◆ **Problem details**
Within the records below, how many lines hold the word "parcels"? Only the number should be returned.

☆ ☆ ☆ ☆

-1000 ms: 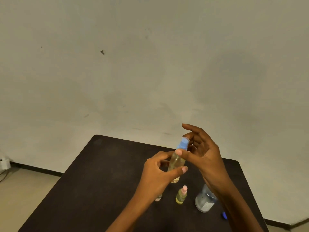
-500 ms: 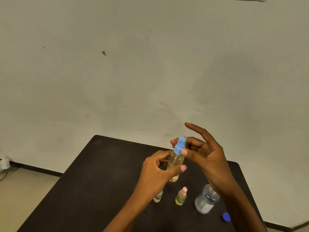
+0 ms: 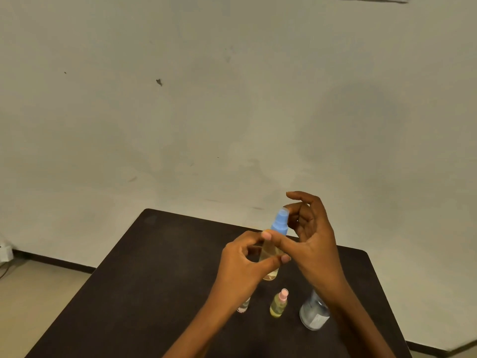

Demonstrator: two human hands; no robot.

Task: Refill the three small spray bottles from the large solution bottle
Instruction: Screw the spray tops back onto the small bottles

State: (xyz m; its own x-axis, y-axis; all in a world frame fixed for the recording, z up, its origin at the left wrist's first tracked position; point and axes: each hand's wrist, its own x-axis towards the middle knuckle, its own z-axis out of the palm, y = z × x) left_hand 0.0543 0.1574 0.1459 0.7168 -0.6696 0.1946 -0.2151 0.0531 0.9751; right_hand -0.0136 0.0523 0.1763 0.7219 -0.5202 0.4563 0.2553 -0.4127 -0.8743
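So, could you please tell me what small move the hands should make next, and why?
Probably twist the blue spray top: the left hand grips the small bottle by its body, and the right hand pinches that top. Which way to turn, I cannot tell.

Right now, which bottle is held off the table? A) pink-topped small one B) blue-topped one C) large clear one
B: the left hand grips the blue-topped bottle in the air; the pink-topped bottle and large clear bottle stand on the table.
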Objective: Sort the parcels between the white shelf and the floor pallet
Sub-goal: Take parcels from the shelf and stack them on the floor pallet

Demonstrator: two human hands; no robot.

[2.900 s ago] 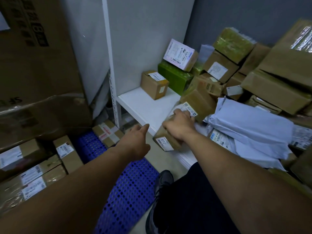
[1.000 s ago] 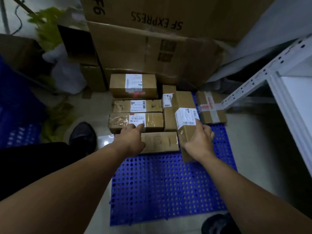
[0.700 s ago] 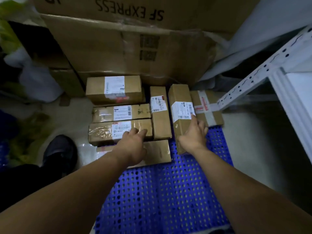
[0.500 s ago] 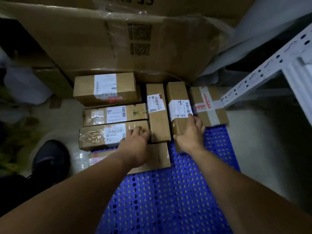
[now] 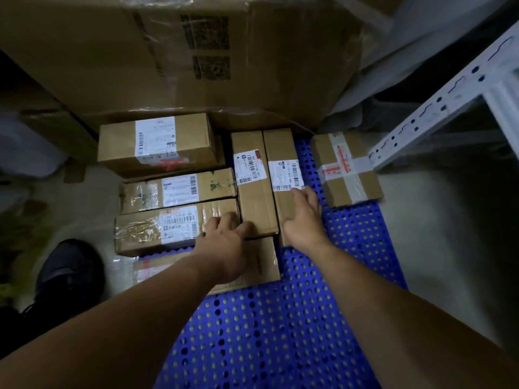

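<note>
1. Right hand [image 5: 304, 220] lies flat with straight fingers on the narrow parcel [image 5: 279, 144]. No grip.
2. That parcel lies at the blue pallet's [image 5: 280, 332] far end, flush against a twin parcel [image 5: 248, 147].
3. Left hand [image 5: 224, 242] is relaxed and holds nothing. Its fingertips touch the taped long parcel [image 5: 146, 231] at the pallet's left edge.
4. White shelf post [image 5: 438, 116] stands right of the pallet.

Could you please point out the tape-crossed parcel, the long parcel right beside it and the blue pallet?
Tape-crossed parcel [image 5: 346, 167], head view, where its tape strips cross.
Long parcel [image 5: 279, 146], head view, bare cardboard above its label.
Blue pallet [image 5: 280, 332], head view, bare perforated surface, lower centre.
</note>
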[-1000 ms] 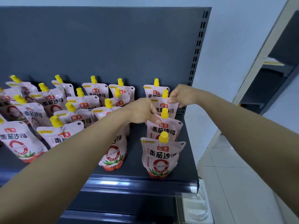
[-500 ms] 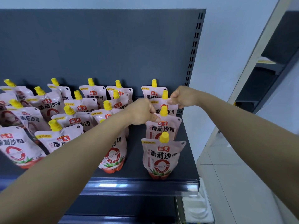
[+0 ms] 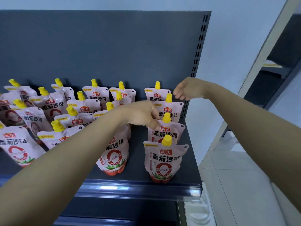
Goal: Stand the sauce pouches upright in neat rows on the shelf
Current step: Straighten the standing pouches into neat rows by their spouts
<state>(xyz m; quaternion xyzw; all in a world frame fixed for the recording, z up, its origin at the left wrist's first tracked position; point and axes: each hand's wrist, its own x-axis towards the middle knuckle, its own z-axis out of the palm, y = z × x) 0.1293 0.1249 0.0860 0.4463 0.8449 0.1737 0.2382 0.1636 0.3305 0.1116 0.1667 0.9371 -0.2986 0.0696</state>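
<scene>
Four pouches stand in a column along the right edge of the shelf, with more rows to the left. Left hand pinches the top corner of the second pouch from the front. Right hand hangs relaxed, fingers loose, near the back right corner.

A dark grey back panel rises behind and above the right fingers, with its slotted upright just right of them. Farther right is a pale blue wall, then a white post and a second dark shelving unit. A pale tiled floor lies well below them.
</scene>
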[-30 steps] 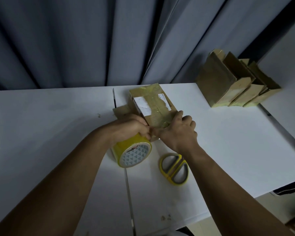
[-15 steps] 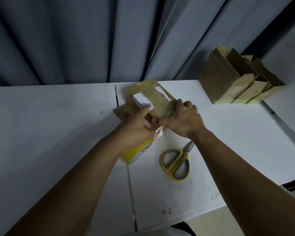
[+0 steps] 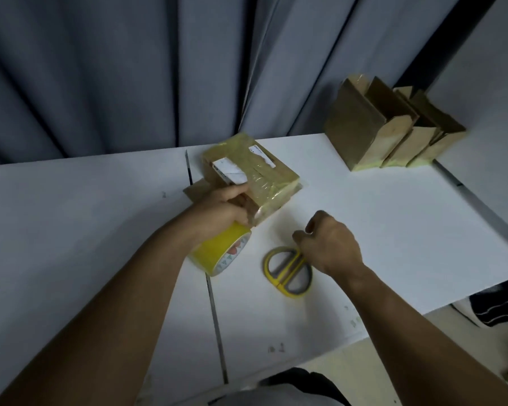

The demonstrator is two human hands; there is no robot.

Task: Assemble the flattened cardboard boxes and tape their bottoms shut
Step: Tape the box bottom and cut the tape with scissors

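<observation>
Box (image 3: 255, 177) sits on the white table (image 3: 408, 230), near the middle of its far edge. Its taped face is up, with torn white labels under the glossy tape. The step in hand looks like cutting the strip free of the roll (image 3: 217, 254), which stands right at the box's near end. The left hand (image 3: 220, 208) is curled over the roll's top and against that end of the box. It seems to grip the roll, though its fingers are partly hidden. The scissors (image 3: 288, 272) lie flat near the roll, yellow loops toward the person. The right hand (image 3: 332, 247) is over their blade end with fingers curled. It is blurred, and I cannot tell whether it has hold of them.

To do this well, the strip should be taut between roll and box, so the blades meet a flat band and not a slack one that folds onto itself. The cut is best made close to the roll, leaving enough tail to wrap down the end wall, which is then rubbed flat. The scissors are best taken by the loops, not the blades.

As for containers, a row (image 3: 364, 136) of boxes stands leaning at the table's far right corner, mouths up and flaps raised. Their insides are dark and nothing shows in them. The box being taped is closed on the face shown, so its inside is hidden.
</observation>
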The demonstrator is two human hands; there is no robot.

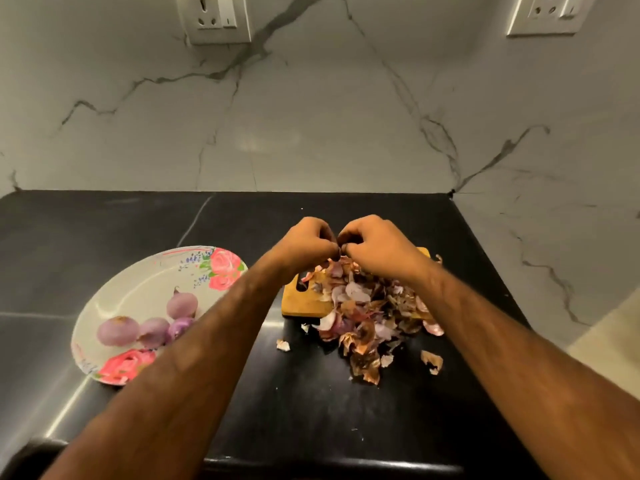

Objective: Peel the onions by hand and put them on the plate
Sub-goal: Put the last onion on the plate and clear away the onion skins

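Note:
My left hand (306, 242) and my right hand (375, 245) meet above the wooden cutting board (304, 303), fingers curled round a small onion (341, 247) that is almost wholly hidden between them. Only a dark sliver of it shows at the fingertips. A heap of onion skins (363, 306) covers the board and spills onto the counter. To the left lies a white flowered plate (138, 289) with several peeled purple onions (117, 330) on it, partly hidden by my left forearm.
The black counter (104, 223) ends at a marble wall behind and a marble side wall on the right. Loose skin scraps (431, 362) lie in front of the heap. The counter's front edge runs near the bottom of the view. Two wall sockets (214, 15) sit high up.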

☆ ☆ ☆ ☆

◆ **Your response**
2